SARB guides CCPs on liquidity risk return completion
The South African Reserve Bank's Prudential Authority has issued Guidance Notice 2 of 2026, assisting Central Counterparties (CCPs) in completing their monthly liquidity risk returns. The notice provides detailed instructions for accurate and timely submission.
Precision in reporting standards
The South African Reserve Bank's Prudential Authority (PA) has issued Guidance Notice 2 of 2026 to assist Central Counterparties (CCPs) in accurately completing their monthly liquidity risk returns.
These returns serve as a critical cash-flow forecast spanning the next 12 months, segmented into various time buckets, from 'next day' to 'more than 6 months to 12 months'.
CCPs are required to follow the same sign-off process as for quarterly returns, with endorsement by the risk owner, such as the CEO or CRO.
The PA maintains strict submission standards, rejecting returns with incomplete CCP names, incorrect rounding to R'000 (rand thousands), missing data, incorrect or blank reporting dates, or negative values, except for bank and overdraft balances.

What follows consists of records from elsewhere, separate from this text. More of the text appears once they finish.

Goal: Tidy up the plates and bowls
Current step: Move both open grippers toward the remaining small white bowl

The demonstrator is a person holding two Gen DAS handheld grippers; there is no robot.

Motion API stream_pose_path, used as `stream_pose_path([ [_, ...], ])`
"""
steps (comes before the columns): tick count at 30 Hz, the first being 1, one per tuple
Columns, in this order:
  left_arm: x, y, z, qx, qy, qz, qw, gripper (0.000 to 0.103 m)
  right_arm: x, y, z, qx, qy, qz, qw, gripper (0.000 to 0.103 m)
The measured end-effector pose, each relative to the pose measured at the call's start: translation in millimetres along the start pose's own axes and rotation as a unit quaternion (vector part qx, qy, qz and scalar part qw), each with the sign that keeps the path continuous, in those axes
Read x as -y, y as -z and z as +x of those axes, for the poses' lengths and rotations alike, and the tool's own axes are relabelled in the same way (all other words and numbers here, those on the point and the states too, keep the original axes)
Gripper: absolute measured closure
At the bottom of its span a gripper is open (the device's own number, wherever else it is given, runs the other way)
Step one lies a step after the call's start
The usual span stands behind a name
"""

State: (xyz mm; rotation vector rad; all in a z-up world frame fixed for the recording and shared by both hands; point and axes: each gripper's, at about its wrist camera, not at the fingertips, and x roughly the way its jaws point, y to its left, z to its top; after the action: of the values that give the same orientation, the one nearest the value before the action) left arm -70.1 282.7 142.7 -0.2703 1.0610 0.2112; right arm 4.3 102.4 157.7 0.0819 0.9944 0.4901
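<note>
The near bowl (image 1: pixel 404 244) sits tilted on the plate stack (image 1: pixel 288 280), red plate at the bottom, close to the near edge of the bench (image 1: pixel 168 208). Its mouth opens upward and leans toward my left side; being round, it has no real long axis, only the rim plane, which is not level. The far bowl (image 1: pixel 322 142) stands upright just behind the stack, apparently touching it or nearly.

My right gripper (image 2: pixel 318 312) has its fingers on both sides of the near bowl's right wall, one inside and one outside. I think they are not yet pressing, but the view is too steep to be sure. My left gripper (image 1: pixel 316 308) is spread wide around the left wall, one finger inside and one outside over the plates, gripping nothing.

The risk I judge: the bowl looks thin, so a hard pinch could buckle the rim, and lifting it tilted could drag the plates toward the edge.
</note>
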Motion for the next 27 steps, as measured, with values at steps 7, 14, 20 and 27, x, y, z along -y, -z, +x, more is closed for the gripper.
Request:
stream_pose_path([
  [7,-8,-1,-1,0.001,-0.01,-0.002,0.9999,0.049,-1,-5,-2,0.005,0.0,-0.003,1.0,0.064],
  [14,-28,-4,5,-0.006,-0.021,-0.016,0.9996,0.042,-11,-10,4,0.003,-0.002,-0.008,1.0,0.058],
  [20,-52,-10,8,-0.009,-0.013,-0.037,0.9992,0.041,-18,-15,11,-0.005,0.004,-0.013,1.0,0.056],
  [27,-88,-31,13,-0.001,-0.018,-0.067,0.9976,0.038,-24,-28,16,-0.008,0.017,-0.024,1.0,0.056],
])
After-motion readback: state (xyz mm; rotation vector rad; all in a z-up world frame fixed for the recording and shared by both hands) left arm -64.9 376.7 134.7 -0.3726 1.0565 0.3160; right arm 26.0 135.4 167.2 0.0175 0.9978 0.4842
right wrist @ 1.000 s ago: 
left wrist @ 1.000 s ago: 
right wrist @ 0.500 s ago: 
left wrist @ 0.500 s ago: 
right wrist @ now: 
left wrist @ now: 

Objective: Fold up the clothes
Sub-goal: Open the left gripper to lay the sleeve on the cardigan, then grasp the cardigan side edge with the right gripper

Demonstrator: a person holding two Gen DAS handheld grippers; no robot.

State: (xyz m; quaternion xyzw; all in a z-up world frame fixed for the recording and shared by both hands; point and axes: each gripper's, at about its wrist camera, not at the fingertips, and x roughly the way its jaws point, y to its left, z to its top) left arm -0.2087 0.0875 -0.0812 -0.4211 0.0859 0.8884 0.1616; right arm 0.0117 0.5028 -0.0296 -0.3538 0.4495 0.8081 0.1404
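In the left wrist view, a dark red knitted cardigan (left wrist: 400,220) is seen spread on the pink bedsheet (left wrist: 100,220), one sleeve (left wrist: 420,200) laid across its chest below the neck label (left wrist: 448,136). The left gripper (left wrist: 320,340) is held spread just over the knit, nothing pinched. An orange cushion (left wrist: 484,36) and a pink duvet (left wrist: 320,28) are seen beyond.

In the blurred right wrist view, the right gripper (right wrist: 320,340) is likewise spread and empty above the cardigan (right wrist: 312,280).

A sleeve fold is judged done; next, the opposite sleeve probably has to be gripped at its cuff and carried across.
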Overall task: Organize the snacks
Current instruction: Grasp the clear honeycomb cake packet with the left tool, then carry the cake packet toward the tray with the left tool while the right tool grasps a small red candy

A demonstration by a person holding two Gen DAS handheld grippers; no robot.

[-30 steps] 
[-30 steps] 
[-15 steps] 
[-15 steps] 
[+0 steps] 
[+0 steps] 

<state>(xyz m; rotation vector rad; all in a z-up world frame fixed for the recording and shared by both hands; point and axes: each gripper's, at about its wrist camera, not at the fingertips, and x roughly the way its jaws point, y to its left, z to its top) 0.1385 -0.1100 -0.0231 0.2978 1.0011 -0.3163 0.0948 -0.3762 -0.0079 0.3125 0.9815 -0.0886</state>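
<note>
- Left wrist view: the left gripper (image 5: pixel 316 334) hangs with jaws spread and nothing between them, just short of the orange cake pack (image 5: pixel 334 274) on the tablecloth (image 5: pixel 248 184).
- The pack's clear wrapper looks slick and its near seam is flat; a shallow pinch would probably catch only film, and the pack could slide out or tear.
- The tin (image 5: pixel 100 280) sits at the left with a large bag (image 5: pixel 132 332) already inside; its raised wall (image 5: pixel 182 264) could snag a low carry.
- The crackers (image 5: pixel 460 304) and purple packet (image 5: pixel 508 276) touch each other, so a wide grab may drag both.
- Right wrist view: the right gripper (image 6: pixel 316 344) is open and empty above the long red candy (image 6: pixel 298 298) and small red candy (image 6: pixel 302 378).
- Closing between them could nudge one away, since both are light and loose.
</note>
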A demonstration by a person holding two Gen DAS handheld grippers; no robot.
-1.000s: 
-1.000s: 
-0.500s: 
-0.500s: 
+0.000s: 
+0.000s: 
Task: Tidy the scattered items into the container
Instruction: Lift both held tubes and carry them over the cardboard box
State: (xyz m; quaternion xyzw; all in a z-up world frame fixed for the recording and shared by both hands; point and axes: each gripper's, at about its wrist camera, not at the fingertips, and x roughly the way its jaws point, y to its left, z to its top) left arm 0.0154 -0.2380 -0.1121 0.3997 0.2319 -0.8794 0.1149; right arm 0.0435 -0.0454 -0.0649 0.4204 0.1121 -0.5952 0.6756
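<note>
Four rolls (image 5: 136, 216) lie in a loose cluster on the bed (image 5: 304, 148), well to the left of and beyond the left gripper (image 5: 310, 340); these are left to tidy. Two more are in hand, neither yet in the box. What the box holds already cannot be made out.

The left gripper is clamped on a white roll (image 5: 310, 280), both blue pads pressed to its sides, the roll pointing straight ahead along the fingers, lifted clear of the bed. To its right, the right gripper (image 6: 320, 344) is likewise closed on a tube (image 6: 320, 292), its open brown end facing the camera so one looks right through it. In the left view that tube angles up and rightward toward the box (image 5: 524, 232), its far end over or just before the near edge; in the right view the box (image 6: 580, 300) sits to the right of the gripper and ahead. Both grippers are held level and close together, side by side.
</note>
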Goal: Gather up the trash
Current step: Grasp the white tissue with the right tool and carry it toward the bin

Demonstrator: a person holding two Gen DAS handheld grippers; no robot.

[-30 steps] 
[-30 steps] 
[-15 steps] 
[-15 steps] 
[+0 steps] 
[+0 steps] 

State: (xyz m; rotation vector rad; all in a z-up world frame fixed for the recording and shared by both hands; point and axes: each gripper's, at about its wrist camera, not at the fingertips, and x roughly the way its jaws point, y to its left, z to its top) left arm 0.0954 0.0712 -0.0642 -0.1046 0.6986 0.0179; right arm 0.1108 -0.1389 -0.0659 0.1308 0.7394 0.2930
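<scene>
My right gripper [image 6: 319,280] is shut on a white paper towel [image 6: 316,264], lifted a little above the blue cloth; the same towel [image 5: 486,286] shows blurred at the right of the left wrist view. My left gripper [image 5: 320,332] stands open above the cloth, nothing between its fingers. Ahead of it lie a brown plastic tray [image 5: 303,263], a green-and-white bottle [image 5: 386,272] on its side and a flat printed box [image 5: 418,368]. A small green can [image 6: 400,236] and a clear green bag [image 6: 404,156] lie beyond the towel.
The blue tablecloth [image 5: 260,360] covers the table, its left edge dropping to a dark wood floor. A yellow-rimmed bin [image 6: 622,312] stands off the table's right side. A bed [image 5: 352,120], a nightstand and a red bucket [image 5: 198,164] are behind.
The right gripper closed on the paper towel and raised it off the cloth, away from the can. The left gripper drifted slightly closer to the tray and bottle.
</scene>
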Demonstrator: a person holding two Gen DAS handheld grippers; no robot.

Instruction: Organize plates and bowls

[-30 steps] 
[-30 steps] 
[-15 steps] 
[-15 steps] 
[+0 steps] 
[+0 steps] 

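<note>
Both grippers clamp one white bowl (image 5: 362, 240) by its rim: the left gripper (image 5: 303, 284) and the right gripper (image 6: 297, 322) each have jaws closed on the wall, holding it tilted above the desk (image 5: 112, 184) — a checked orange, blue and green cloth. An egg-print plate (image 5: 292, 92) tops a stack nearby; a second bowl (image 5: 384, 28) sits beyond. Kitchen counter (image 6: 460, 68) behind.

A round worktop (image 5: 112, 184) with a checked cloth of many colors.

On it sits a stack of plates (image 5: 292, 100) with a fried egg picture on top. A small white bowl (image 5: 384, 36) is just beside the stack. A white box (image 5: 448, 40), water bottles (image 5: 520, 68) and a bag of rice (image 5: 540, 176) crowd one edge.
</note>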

Submissions are due on the seventh working day of each month via the Umoja Portal.
Line items and funding sources clarified
The guidance details instructions for completing various line items across business-as-usual and stress worksheets.
It specifies categories for cash inflows, such as fees, intercompany charges, tax receivables, and investment income.
Outflows cover operational expenses, employee costs, tax payments, dividends, shareholder repayments, and capital expenditure.
For the CCP stress worksheet, reporting includes liquidity needs, available liquid resources, and variation margin components.
The notice also clarifies reporting of funding sources, which comprise bank balances, money market instruments, government securities, committed liquidity facilities, and shareholder funding.
Regulatory capital is excluded from available liquidity resources.
Clarity for compliance
This guidance is crucial for standardizing liquidity risk reporting across Central Counterparties, ensuring data consistency and accuracy.
By clearly outlining submission requirements, the Prudential Authority enhances oversight and strengthens financial stability.
For CCPs, this means a clearer path to compliance, reducing rejection risk and fostering robust risk management.